We get a reputation.
A good one.
One that says we’re dedicated and a hard worker.
That we’re someone who can be counted on in times of crisis.
You know what kind of crisis I’m talking about… like that one morning when there weren’t any books available to read and instead I had to “make do” and clean the house?
Who in their right mind would rather clean the house than read a damn good book?
No, seriously, I want to know who honestly would rather do that then read about a sexy hot adventure with a hunky alpha who knows how to execute a simple lab protocol that requires a Rod and a Cog?

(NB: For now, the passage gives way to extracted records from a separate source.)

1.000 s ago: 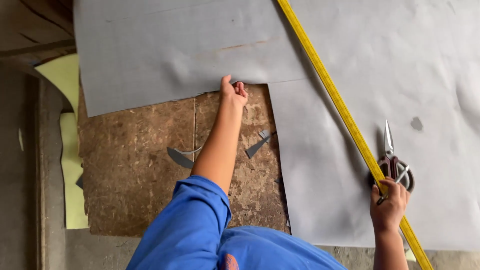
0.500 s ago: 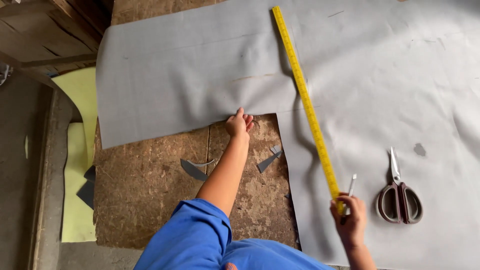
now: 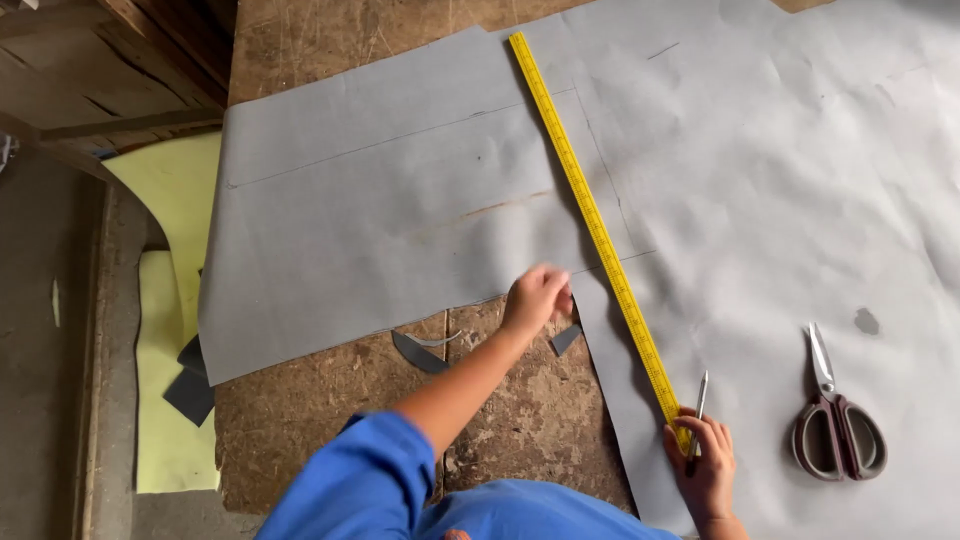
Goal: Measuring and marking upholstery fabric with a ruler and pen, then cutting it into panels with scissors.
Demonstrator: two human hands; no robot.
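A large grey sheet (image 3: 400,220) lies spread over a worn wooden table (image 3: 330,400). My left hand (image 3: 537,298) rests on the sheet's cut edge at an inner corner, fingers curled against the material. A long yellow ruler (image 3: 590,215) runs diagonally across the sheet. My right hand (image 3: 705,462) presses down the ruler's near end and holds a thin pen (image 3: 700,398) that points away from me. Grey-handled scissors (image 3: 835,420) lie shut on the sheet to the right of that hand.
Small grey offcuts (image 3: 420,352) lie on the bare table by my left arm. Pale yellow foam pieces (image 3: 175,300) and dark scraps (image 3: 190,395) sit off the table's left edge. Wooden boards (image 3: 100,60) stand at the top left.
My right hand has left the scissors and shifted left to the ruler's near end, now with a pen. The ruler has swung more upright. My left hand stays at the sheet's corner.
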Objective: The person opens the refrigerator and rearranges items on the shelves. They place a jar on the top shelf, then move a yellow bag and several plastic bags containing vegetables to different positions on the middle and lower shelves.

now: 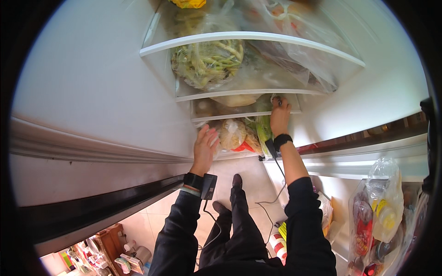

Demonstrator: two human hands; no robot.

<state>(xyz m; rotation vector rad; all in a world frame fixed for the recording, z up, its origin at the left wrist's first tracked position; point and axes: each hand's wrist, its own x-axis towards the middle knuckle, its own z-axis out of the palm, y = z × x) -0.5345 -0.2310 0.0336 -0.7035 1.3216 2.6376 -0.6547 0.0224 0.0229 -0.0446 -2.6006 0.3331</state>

Not me, says the author of this post who also happens to be a Serial Reader who reads (on average) abut 8-10 new books each week. 8-10, folks. I read 8-10 new books each week. And I love to read books in a series. L-O-V-E reading them and getting my Happily Ever After fix satisfied.
Okaaaay, and now that I’ve resorted to begging… it’s time to wrap things up and pop the question I’ve been dying to ask since I started this rambling post…
What type of author do you want to be?
One who can be counted on to deliver new content on a regular basis or one who gets to it when she can?
I’m hoping you chose to be the latter and not the former, because nothing says I care (about you the READER) and please come read more of my books as much as writing and putting out new content on a regular, consistent (dependable) basis.
Or as my new BrainyQuote BFF says it…
And on that note–I’m out. Take care and happy task list checking off!